By Alois Vinga
LISTED agro-industrial firm, Zimplow Holdings has recorded a 64% drop due to the effects of the Covid-19 pandemic lockdown regulations imposed by regional governments.
Presenting a trading update recently, the firm’s company secretary, Max Chinorwadza bemoaned the pandemic’s impact of company fortunes.
“The export business experienced a 64% drop compared to prior year as a result of measures taken by regional governments to manage the spread of the novel coronavirus (Covid-19).
“Overall implements volumes have been 54% behind the previous year whilst spares volumes were 47% behind the same period last year,” he said.
Most regional countries have embargoed the movement of non-essential goods from foreign countries as part of strategies to contain the spread of the deadly virus.
Apart from these, regional countries have put in place stringent lockdown measures making it impossible to freely move goods.
“As a business, we will continue to support industry, the essential services, agriculture and mining, and people to the best we can.
“We are dedicated to the safety of our customers and employees and therefore we are following social distancing measures and other measures as required by guidance from health authorities,” Chinorwadza said.
However, during the first quarter, Zimplow’s Powermec unit’s performance continued to improve with generator units sold being 118% ahead of prior year.
Aftersales business saw growth in parts by 86%, service hours sold jumped 192% to 2,105 hours.
Mealie Brand had a strong year with revenues up from $70 million to $112,8 million, with the division benefiting from strong export sales, which were up 62% on the prior year.
The improved responsiveness to power outages by our Powermec division unlocked our elevated status as the Authorised Perkins dealer in Zimbabwe.

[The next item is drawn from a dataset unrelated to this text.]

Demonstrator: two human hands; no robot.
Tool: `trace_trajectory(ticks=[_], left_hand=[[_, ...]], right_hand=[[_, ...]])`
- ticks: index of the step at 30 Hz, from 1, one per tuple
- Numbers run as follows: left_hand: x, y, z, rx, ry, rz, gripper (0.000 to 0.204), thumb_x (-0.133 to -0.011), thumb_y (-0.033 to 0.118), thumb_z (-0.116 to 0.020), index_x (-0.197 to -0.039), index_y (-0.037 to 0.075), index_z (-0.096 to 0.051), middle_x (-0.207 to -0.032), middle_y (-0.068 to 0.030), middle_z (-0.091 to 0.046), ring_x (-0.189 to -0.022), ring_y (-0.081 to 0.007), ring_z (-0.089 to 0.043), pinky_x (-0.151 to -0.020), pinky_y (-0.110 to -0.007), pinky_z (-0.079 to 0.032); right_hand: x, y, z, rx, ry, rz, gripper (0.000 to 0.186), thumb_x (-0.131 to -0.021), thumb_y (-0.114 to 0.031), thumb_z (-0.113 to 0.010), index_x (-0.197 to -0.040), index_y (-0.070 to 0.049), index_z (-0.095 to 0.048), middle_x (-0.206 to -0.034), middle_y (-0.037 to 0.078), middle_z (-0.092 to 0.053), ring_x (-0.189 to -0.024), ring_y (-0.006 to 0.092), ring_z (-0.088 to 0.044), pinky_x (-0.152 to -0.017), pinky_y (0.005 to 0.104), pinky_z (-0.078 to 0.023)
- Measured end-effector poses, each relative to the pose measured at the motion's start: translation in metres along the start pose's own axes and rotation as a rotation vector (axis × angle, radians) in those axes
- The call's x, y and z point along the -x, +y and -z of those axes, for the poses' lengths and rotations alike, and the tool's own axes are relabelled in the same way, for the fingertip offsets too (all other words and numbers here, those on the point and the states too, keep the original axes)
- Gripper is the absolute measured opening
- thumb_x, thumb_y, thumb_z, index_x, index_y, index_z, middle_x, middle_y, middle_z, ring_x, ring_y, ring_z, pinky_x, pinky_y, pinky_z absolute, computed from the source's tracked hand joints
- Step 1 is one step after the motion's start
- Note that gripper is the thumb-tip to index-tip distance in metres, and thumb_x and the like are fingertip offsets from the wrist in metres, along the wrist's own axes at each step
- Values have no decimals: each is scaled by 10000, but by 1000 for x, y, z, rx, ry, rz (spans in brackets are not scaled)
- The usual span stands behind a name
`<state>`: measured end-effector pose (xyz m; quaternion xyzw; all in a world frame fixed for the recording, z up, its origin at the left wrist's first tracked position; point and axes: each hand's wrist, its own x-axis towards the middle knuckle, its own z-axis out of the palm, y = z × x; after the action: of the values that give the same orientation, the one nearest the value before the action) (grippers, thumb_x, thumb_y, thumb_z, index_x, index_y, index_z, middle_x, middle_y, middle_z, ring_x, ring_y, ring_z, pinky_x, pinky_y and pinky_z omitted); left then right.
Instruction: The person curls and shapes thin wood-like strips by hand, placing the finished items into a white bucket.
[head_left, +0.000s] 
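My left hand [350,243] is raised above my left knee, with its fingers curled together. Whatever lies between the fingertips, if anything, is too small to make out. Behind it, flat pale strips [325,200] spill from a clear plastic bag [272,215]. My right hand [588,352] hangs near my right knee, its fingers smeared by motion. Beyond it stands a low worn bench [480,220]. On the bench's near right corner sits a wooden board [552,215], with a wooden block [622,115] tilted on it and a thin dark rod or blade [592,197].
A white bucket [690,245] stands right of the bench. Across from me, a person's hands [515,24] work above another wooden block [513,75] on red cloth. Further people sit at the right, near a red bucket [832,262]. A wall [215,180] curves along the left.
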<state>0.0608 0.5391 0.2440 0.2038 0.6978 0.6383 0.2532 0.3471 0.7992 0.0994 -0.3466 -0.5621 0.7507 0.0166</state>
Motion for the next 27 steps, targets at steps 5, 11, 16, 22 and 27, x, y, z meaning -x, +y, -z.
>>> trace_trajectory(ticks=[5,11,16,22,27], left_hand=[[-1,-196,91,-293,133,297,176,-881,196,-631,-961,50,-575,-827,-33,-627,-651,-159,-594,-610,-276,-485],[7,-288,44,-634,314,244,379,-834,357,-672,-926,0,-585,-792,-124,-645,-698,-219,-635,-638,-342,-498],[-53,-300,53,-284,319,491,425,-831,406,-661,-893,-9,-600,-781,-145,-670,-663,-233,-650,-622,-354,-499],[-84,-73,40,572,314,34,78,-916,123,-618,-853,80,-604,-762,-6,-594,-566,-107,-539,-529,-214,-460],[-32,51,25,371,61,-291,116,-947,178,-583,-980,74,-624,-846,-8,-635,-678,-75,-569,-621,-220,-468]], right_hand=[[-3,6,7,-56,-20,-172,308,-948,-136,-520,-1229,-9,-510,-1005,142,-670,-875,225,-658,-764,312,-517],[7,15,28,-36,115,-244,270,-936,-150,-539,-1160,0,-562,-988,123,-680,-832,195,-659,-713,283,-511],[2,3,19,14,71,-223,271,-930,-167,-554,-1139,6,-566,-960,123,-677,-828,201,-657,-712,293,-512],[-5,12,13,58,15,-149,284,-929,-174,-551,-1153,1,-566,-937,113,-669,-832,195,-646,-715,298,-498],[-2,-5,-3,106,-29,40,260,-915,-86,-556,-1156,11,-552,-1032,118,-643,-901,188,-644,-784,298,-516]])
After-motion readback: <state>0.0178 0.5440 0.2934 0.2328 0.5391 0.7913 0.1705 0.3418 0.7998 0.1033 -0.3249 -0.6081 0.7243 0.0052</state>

Tractor sales at The Farmec division remained at the same levels as the prior year whilst implements volume grew by 100% to 40 units sold compared to the same period last year.
Aftersales performances were 22% down from the previous year with service hours sold down 19% to 2,090 hours.
“The second quarter is going to be materially affected by the Covid pandemic. We have taken steps to reduce costs and preserve capital. Other than at Mealie Brand, demand for our products remains stable,” he added.